I use anything except Ll, Lo, Lt, Lu, Mc, Mn, Nd, Nl and Cs as word separators / delimiters.

Field 5

Character Decomposition Mapping E,S N

<font>	A font variant (e.g. a blackletter form).
<noBreak>	A no-break version of a space or hyphen.
<initial>	An initial presentation form (Arabic).
<medial>	A medial presentation form (Arabic).
<final>	A final presentation form (Arabic).
<isolated>	An isolated presentation form (Arabic).
<circle>	An encircled form.
<super>	A superscript form.
<sub>	A subscript form.
<vertical>	A vertical layout presentation form.
<wide>	A wide (or zenkaku) compatibility character.
<narrow>	A narrow (or hankaku) compatibility character.
<small>	A small variant form (CNS compatibility).
<square>	A CJK squared font variant.
<fraction>	A vulgar fraction form.
<compat>	Otherwise unspecified compatibility character.

Compat can be used (among other things) to find ASCII equivalents for non-ASCII glyphs;

Glyph	ASCII
À	A
Ĳ	IJ
ǈ	Lj
Ⅷ	VIII

Field 6

Decimal digit value E,N N
EG 8 for Ⅷ.

Field 13

This has some quirks.
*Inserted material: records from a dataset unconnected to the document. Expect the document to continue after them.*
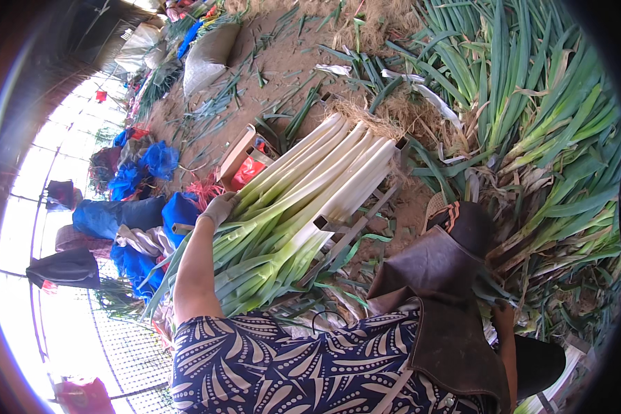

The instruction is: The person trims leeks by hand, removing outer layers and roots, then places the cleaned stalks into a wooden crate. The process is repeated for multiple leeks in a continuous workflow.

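Note:
A thick row of long Welsh onions (310,191) lies slantwise before me on a metal frame (359,222), white stalks and roots away from me, green leaves toward me. At its left edge my left hand (220,209), in a pale glove, is against the outermost stalks where white turns green; its fingertips are partly hidden. My right hand (503,313) is low at the right, beside my brown apron (450,336) and close to loose green leaves. It looks dark and blurred, so whether it holds anything is unclear.
Untrimmed onions (538,119) are heaped along the right. An open cardboard box (238,155) with red packaging stands just beyond the row. Blue bags (160,160) lie at left; a filled sack (209,57) lies farther back. Cut leaves and roots litter the dirt floor (284,57).

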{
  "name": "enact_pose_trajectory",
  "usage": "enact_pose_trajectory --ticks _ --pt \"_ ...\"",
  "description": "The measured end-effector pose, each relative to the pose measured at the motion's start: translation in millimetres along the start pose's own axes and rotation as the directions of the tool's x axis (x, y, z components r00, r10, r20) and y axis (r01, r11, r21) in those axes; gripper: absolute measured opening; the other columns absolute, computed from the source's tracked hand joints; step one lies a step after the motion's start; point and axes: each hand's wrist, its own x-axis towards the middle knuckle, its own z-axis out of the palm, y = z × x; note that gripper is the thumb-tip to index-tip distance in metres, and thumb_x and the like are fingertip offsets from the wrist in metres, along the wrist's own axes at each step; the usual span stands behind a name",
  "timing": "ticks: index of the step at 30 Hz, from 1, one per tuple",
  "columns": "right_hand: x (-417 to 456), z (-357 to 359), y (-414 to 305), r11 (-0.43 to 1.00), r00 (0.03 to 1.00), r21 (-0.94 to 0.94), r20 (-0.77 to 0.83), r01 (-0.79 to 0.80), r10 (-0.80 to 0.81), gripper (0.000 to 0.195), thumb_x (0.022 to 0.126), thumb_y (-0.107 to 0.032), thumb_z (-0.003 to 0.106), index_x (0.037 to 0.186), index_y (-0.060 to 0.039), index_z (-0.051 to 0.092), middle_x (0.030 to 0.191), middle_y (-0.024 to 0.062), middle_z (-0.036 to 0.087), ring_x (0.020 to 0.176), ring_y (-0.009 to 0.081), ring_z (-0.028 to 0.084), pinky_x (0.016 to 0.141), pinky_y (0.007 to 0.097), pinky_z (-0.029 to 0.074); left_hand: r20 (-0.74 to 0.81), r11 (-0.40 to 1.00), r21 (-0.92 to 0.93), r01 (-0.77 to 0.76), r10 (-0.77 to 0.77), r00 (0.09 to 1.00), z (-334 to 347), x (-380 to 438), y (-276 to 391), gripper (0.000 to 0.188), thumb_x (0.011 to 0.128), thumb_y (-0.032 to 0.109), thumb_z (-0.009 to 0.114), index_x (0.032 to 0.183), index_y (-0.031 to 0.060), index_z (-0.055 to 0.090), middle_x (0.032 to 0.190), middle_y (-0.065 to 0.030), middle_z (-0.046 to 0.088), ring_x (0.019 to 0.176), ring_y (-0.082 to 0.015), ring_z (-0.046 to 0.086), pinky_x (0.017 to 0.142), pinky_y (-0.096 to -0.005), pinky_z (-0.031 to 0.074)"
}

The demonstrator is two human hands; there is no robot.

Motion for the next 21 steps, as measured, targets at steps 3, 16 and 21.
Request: enact_pose_trajectory --ticks 3,16,21 --pt "-0.2 7.8 8.4 0.999 1.0 -0.05 0.008 -0.001 0.002 0.036 0.084 -0.018 0.061 0.115 0.0003 0.059 0.074 0.0091 0.061 0.05 0.0154 0.054 0.044 0.03 0.043 -0.083 0.993 -0.11 0.048 -0.057 0.995 10.0 18.1 -52.7 0.037 0.094 0.034 0.055 0.118 0.0076 0.063 0.111 -0.0156 0.066 0.105 -0.0262 0.061 0.092 -0.0337 0.044" --pt "9.2 14.7 -17.8 0.869 0.971 -0.459 -0.055 0.184 -0.234 0.037 0.076 -0.028 0.064 0.105 -0.0045 0.066 0.1 0.0221 0.065 0.097 0.0391 0.061 0.084 0.0462 0.048 -0.02 0.895 0.435 -0.094 0.113 0.993 21.8 108.4 -125.3 0.043 0.092 0.031 0.042 0.125 0.0079 0.057 0.126 -0.017 0.054 0.115 -0.0308 0.053 0.097 -0.0374 0.042" --pt "18.8 -14.7 -62.9 0.915 0.964 -0.37 -0.141 0.159 -0.225 0.045 0.075 -0.031 0.064 0.113 -0.0058 0.062 0.106 0.0219 0.063 0.1 0.0387 0.059 0.088 0.0446 0.048 -0.305 0.94 0.329 0.096 0.01 0.952 10.4 90.4 -75.3 0.043 0.088 0.033 0.044 0.112 0.003 0.064 0.103 -0.0238 0.066 0.093 -0.0373 0.063 0.083 -0.0448 0.048"
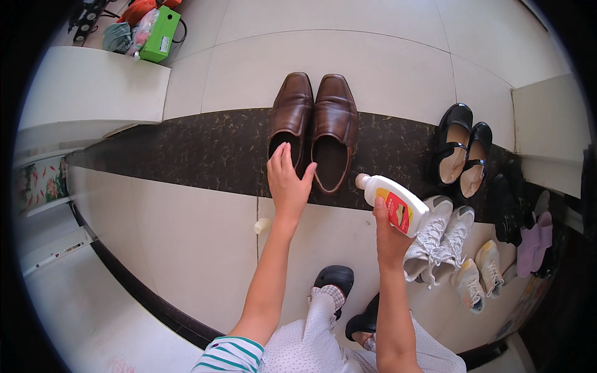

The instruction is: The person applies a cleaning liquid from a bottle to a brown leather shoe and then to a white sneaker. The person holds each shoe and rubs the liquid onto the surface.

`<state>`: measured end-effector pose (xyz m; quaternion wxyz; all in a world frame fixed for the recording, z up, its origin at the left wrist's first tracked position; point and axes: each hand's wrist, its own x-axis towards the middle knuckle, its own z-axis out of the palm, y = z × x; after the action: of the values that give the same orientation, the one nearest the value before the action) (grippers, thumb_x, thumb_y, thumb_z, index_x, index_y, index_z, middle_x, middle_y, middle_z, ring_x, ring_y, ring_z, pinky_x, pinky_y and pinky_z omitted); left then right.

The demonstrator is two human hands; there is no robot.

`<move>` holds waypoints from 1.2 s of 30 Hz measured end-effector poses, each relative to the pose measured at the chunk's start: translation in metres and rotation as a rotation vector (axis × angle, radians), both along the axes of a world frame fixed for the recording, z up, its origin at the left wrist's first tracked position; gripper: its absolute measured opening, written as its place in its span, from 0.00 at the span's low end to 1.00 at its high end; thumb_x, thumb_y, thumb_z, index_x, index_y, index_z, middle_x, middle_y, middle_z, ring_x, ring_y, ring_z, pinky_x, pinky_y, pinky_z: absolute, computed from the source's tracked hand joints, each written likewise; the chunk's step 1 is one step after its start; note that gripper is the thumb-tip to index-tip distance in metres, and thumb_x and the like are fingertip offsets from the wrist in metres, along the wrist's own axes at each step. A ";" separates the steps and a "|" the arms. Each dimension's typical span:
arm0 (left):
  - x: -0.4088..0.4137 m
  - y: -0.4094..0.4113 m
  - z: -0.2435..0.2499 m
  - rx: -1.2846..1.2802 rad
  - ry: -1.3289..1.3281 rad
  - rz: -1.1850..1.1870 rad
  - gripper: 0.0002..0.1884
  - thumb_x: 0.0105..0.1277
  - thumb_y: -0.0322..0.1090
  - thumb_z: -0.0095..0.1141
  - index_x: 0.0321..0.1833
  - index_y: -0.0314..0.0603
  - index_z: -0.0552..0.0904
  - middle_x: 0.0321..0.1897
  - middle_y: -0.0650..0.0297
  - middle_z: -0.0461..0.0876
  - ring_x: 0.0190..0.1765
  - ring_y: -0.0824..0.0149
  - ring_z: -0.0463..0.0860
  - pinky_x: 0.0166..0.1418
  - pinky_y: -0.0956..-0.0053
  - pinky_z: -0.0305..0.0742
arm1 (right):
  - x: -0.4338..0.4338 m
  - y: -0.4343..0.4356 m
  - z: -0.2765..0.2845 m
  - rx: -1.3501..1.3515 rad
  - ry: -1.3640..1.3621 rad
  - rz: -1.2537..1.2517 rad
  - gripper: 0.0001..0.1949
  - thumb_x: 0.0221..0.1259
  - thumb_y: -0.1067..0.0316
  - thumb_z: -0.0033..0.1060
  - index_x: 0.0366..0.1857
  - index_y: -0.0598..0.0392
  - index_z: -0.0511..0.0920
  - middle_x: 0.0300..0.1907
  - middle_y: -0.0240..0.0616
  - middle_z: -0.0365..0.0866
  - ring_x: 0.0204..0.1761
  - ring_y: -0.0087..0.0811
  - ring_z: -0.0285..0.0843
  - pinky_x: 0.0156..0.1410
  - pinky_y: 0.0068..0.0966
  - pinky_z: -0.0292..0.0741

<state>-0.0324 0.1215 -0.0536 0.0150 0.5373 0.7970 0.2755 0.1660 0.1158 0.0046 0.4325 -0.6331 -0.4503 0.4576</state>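
Observation:
A pair of brown leather slip-on shoes stands side by side on the dark marbled strip, toes pointing away: the left shoe (294, 107) and the right shoe (335, 112). My left hand (290, 184) is at the heel of the left shoe, fingers extended over its opening; whether it touches the shoe I cannot tell. In my right hand (389, 228) is a white plastic bottle (401, 205) with a red and yellow label, tilted with its neck toward the right shoe's heel. A small pale cap (262, 226) lies on the tile floor below my left hand.
Black strap shoes (454, 149), white lace-up sneakers (438, 238), smaller pale sneakers (478, 279), dark shoes and lilac slippers (534, 242) stand at the right. A green box (161, 35) and bags are at the upper left, behind a white panel (98, 84). My feet wear black clogs (336, 279).

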 end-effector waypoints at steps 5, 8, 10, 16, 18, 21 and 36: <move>-0.011 0.025 -0.014 -0.260 -0.116 0.012 0.30 0.55 0.48 0.68 0.53 0.32 0.75 0.47 0.51 0.81 0.52 0.52 0.79 0.55 0.61 0.74 | -0.007 -0.002 0.015 0.077 0.005 0.043 0.15 0.53 0.71 0.74 0.40 0.60 0.75 0.36 0.34 0.77 0.37 0.22 0.78 0.42 0.20 0.77; -0.018 0.037 -0.027 -0.236 -0.033 0.050 0.20 0.57 0.43 0.65 0.41 0.33 0.75 0.40 0.50 0.81 0.46 0.49 0.81 0.47 0.57 0.75 | -0.005 -0.006 0.018 0.134 -0.040 0.057 0.16 0.52 0.71 0.75 0.40 0.60 0.75 0.37 0.34 0.76 0.37 0.22 0.78 0.41 0.20 0.77; -0.022 0.040 -0.034 -0.235 -0.070 0.054 0.15 0.59 0.39 0.63 0.40 0.35 0.76 0.37 0.51 0.82 0.42 0.49 0.83 0.45 0.56 0.76 | -0.003 -0.007 0.020 0.176 -0.043 0.036 0.16 0.52 0.71 0.75 0.40 0.60 0.75 0.36 0.34 0.76 0.36 0.22 0.78 0.41 0.20 0.77; -0.018 0.038 -0.021 -0.269 0.010 0.039 0.13 0.62 0.39 0.59 0.41 0.36 0.78 0.36 0.52 0.83 0.42 0.48 0.83 0.45 0.55 0.77 | 0.025 0.000 0.032 0.055 0.036 -0.008 0.11 0.56 0.71 0.71 0.39 0.59 0.77 0.33 0.32 0.79 0.33 0.21 0.79 0.38 0.18 0.76; -0.006 0.039 0.003 -0.380 0.209 -0.046 0.16 0.61 0.42 0.63 0.43 0.37 0.79 0.38 0.55 0.83 0.44 0.51 0.82 0.45 0.56 0.76 | 0.047 0.012 0.043 0.024 0.143 -0.008 0.07 0.60 0.71 0.68 0.38 0.59 0.79 0.30 0.32 0.82 0.29 0.20 0.79 0.35 0.17 0.75; 0.020 0.026 0.034 -0.109 0.188 -0.146 0.15 0.60 0.41 0.64 0.42 0.38 0.80 0.34 0.57 0.82 0.40 0.53 0.81 0.43 0.59 0.75 | 0.076 0.034 0.061 -0.017 0.225 0.052 0.09 0.61 0.69 0.67 0.40 0.60 0.79 0.30 0.34 0.82 0.28 0.20 0.80 0.31 0.18 0.77; 0.282 -0.092 0.001 -1.116 -1.961 0.339 0.42 0.72 0.68 0.29 0.68 0.29 0.64 0.61 0.43 0.72 0.60 0.55 0.77 0.70 0.62 0.67 | 0.222 -0.013 0.078 -0.123 0.696 -0.424 0.17 0.58 0.56 0.69 0.44 0.53 0.77 0.31 0.33 0.83 0.26 0.21 0.79 0.31 0.20 0.82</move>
<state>0.2491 0.0294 -0.0525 0.8307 -0.1056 0.5154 0.1822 0.3878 0.1031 0.0825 0.6048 -0.5441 -0.1086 0.5712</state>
It applies the lower case mapping to compat as well. For instance, it considers 'OHM SIGN' ('Ω') to be compatible with 'GREEK CAPITAL LETTER OMEGA'. A 'towlower()' will therefore convert 'OHM SIGN' to 'GREEK SMALL LETTER OMEGA' ('ω'). Not the same thing at all.